Veronica is a former actor and an award-winning filmmaker, screenwriter and playwright. Her career in entertainment has spanned over thirty years. She has won awards for her writing, directing, and producing.  She has been successful working in studios as well as on independent films.  She even has her own production company.

 

In short, Veronica has had a great career in one of the most challenging professional arenas in the world.  How has she accomplished this?

 

Veronica DiPippo’s Success Secrets

In her own words…

If I had to sum up the 10 things pertaining to time management, organization and productivity that allowed me to achieve a certain level of success, they would be that I:

 

  1. Found day jobs that were flexible and not too physically or mentally taxing, saving my energy for the start of my artistic workday.Headshot_VeronicaDiPippo
  2. Learned the hard way that it wasn’t enough to be a good artist. I also needed to be my own CFO, CEO, business manager, and sales & marketing department. Once I understood and applied these skills to my creative endeavors, it actually saved me time and aggravation.
  3. Set both short term and long term goals that were specific, reasonable, and attainable. That way, any goal that I achieved gave me a sense of accomplishment which is so critical for perseverance in the arts.
  4. Didn’t waste time focusing on fame and fortune. Instead, I focused on more practical things like being a working artist, joining a performing arts union, doing a great pitch, or improving my craft.
  5. Made time for a personal life. Vitally important for maintaining sanity in the arts.
  6. Showed up; and I don’t just mean on social media. I schlepped all over town to screenings, theatre openings, gallery receptions, etc. I participated in making other artist’s events successful and they did the same for me when it was my time to sell tickets.
  7. Eliminated distractions. An artist I was mentoring once told me they “didn’t have time” to work on a scene writing assignment. I asked them to count how many hours they were spending on social media, computer games and entertainment. It was enough time to write an entire script!
  8. Regularly prayed a little for myself and a lot for others. Praying takes a person away from personal ego and self-centeredness and cultivates a sense of gratitude and perspective.
  9. Discovered that it actually takes less time and energy to eat right, exercise, rest and maintain my health than it does to eat poorly, party too hard, not sleep and make myself sick.
  10. Learned that it is important to periodically reflect upon and celebrate the goals I had achieved, and not be afraid to change my priorities with my changing life.

 

The Business of Creativity

 

It is unusual to have this type of success in the entertainment industry.  What impressed me the most about Veronica was her business acumen.  Is she a talented artist?  Yes.  Is she a savvy businessperson?  Absolutely.

 

In addition to displaying all the right behaviors with managing her time and tasks, she consistently:

  • Showed discipline.
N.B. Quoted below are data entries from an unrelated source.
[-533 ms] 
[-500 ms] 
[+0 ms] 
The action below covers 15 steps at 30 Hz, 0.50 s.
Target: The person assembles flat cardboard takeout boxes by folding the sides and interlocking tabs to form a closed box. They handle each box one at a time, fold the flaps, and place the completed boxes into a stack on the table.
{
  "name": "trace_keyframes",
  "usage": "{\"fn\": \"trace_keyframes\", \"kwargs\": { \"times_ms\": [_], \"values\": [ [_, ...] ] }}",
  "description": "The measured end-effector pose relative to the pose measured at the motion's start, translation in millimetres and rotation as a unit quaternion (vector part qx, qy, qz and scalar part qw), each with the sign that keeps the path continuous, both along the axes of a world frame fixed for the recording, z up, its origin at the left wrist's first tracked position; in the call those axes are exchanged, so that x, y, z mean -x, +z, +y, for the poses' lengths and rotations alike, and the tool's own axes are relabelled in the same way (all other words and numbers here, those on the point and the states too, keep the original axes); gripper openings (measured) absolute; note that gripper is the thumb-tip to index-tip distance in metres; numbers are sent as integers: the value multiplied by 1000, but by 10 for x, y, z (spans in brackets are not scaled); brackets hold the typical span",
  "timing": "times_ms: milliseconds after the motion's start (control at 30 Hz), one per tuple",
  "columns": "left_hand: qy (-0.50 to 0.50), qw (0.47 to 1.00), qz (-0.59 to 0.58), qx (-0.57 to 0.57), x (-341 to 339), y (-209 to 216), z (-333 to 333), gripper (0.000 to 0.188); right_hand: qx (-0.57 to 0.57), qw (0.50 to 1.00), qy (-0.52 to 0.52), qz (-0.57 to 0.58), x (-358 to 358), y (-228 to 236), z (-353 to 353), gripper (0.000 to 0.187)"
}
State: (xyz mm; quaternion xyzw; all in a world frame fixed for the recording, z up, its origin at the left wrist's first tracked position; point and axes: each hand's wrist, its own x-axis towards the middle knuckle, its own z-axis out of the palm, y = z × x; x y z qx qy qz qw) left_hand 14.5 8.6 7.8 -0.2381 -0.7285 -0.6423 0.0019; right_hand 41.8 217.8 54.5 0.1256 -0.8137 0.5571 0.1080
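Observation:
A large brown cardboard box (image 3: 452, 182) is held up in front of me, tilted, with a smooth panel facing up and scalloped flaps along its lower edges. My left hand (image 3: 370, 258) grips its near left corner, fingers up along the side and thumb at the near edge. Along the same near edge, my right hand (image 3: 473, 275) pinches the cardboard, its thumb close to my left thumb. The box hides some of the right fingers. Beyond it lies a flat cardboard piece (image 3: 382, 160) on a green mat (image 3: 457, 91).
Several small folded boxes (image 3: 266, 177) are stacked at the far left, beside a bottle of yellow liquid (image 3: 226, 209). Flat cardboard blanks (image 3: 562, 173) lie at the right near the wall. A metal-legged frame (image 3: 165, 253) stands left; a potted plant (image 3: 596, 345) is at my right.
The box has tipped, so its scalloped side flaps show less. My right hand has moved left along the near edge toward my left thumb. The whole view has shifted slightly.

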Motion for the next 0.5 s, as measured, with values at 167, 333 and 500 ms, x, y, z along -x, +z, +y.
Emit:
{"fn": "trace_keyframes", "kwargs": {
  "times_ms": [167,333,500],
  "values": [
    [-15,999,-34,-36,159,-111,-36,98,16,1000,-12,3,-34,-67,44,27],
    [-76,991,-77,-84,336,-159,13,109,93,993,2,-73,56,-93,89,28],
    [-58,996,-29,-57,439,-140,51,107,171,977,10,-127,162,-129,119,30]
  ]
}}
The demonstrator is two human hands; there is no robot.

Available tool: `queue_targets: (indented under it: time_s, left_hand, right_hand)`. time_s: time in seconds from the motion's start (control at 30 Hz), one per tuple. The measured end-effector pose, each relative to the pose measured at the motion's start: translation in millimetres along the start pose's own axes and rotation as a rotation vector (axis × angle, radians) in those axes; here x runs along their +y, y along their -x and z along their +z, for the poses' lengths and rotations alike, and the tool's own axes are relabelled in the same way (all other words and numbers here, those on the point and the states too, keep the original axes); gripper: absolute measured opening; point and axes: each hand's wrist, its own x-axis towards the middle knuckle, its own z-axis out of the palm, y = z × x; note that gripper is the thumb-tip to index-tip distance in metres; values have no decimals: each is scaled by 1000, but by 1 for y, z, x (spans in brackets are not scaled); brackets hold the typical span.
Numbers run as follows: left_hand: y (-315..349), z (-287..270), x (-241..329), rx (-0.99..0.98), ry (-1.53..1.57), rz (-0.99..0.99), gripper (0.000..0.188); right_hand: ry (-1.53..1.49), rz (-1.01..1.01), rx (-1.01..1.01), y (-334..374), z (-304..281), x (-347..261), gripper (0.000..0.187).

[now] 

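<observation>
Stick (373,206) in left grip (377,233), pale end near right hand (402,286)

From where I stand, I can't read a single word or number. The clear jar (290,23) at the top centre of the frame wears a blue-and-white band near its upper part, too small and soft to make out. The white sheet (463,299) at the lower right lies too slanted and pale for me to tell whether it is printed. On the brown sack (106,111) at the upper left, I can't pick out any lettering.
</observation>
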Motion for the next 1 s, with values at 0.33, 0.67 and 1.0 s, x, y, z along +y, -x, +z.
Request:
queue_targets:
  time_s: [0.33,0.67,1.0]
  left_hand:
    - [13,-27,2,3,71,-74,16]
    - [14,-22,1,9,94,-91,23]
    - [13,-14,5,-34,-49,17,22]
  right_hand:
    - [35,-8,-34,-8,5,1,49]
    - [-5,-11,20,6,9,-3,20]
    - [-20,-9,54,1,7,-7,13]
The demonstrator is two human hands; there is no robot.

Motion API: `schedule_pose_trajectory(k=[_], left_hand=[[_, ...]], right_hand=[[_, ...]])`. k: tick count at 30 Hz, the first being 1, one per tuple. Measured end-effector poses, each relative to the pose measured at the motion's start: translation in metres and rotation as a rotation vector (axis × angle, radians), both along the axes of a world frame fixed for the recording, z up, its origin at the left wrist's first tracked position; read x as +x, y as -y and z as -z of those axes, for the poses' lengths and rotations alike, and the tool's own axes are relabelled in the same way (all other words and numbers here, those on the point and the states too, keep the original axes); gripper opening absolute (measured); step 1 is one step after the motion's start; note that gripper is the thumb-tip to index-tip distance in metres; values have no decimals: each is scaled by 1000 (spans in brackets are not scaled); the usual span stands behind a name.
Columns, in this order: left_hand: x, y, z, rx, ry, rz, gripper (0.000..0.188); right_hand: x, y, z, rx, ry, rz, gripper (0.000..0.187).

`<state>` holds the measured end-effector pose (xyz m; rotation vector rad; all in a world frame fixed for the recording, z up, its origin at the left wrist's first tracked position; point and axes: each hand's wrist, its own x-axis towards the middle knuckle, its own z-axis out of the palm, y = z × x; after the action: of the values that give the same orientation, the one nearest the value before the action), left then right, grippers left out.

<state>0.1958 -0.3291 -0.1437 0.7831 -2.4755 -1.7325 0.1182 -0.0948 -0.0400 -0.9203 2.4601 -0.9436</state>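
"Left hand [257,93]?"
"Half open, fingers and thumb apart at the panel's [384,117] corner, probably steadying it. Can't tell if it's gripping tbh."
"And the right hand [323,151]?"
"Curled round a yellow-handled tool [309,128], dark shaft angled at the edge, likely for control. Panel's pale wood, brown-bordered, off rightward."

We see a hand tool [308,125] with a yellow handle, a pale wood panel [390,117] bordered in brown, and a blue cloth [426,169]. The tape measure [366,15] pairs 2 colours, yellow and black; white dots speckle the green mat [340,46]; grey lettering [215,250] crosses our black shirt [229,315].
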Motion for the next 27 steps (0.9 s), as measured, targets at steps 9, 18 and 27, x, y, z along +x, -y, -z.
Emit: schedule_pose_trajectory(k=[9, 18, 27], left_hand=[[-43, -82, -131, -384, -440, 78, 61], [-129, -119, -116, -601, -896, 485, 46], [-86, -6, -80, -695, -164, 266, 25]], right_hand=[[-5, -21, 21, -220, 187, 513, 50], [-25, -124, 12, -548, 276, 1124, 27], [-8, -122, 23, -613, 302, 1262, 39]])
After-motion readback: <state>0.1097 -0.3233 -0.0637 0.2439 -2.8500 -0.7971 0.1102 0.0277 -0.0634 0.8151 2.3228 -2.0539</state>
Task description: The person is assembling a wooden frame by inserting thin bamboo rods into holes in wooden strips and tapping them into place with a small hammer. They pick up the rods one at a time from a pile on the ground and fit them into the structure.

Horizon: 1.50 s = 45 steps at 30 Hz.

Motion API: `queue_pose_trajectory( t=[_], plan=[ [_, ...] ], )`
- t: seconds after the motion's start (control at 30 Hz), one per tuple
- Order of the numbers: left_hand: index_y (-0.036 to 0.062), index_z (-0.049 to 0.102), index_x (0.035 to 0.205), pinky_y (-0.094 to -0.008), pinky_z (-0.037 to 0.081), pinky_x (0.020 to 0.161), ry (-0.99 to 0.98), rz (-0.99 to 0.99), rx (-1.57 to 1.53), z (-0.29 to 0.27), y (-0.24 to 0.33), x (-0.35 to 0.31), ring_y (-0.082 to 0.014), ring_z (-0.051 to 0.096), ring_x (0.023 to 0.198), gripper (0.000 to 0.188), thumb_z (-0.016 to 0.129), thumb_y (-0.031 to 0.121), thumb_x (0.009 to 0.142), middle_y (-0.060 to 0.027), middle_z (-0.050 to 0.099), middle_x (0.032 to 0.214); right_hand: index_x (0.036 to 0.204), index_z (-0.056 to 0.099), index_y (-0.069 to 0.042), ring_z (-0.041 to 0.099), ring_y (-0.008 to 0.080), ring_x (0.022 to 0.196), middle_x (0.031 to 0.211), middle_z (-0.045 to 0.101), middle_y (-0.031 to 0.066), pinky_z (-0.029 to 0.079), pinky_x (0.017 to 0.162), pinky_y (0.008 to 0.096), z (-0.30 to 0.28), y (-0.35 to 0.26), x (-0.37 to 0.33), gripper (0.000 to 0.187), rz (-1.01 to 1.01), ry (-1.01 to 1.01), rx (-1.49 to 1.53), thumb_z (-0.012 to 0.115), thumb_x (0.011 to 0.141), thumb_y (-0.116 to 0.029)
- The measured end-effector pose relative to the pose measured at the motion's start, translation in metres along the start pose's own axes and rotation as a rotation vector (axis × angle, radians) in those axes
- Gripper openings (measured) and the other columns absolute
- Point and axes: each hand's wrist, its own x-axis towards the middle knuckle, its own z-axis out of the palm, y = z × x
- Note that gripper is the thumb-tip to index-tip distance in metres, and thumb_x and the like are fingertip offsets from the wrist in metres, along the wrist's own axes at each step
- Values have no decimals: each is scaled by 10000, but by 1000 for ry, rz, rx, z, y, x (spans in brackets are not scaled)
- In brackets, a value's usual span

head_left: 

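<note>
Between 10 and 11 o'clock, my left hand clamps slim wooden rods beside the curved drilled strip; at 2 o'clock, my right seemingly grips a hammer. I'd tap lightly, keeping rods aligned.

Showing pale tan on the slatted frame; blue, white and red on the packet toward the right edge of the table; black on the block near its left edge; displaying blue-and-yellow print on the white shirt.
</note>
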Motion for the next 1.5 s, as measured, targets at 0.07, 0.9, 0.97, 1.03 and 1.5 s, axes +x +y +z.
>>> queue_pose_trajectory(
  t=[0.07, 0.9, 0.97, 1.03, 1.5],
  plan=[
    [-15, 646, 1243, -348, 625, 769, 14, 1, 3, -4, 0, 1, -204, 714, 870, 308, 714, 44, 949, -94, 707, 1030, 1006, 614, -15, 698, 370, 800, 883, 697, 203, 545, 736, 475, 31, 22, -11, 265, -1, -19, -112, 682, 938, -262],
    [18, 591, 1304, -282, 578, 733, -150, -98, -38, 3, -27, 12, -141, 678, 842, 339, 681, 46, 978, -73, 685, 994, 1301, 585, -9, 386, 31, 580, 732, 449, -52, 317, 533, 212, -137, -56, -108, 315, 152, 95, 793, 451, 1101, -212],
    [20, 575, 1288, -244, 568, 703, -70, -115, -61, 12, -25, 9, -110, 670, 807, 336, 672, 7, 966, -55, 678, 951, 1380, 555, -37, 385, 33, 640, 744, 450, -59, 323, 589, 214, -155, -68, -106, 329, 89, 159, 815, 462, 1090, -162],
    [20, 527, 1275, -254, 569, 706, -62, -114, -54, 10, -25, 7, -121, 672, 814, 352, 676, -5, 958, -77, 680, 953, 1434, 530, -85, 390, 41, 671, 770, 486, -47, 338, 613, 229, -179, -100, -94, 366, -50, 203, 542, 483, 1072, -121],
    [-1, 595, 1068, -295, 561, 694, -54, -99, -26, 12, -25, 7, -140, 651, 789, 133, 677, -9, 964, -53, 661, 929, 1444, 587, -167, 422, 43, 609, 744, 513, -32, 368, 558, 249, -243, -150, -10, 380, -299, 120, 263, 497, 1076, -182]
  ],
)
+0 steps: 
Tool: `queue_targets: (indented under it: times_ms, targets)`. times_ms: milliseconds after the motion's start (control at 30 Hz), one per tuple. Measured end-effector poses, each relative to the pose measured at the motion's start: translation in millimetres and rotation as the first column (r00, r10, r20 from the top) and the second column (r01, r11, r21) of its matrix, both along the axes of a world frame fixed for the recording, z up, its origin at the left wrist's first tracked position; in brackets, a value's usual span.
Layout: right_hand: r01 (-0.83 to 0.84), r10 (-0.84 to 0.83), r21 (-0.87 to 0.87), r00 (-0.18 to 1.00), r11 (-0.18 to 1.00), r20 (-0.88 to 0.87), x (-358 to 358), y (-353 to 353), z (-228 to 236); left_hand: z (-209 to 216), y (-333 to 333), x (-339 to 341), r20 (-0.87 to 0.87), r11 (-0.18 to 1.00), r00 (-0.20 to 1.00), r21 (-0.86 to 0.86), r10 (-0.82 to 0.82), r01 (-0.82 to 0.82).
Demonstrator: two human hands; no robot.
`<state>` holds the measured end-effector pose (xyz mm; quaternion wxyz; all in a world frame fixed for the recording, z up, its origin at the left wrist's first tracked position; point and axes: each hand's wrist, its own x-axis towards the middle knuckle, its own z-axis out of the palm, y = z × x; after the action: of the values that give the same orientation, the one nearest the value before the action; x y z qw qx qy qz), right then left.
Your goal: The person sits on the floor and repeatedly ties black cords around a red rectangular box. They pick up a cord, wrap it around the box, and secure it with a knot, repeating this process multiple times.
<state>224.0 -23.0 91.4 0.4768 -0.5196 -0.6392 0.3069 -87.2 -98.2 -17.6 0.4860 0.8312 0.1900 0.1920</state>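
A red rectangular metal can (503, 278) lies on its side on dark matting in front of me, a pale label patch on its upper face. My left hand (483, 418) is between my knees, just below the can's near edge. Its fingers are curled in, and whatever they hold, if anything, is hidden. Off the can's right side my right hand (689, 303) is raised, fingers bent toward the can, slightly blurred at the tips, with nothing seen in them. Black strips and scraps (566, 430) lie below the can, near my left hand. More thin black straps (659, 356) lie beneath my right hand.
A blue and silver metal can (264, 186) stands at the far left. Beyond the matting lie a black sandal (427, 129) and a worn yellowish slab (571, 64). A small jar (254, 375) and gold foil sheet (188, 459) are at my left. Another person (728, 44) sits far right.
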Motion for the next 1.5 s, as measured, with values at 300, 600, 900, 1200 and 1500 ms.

She limited her partying/socializing in favor of more productive activities.
  • Studied her field. Veronica read scripts, attended shows, and assessed what made other people successful.
  • Targeted her market. She understood what niche she wanted to fill and focused her efforts there.

 

Lastly, Veronica became an expert at dealing with disappointment.  The unfortunate reality of the entertainment industry is that many projects fall through, often for reasons outside the artist’s control.  It takes a lot of grit to be creative.

 

After 30 years as an artist, Veronica has decided to pursue a Master’s Degree in Speech-language Pathology at the University of West Georgia.  It takes bravery to make a change of that magnitude, but Veronica has displayed courage throughout her entire career.

 

You’ve likely surmised that Veronica’s secrets to success are not limited to the entertainment industry.  Every career requires time management, organization, and discipline.  If you struggle with any of these, perhaps we should talk.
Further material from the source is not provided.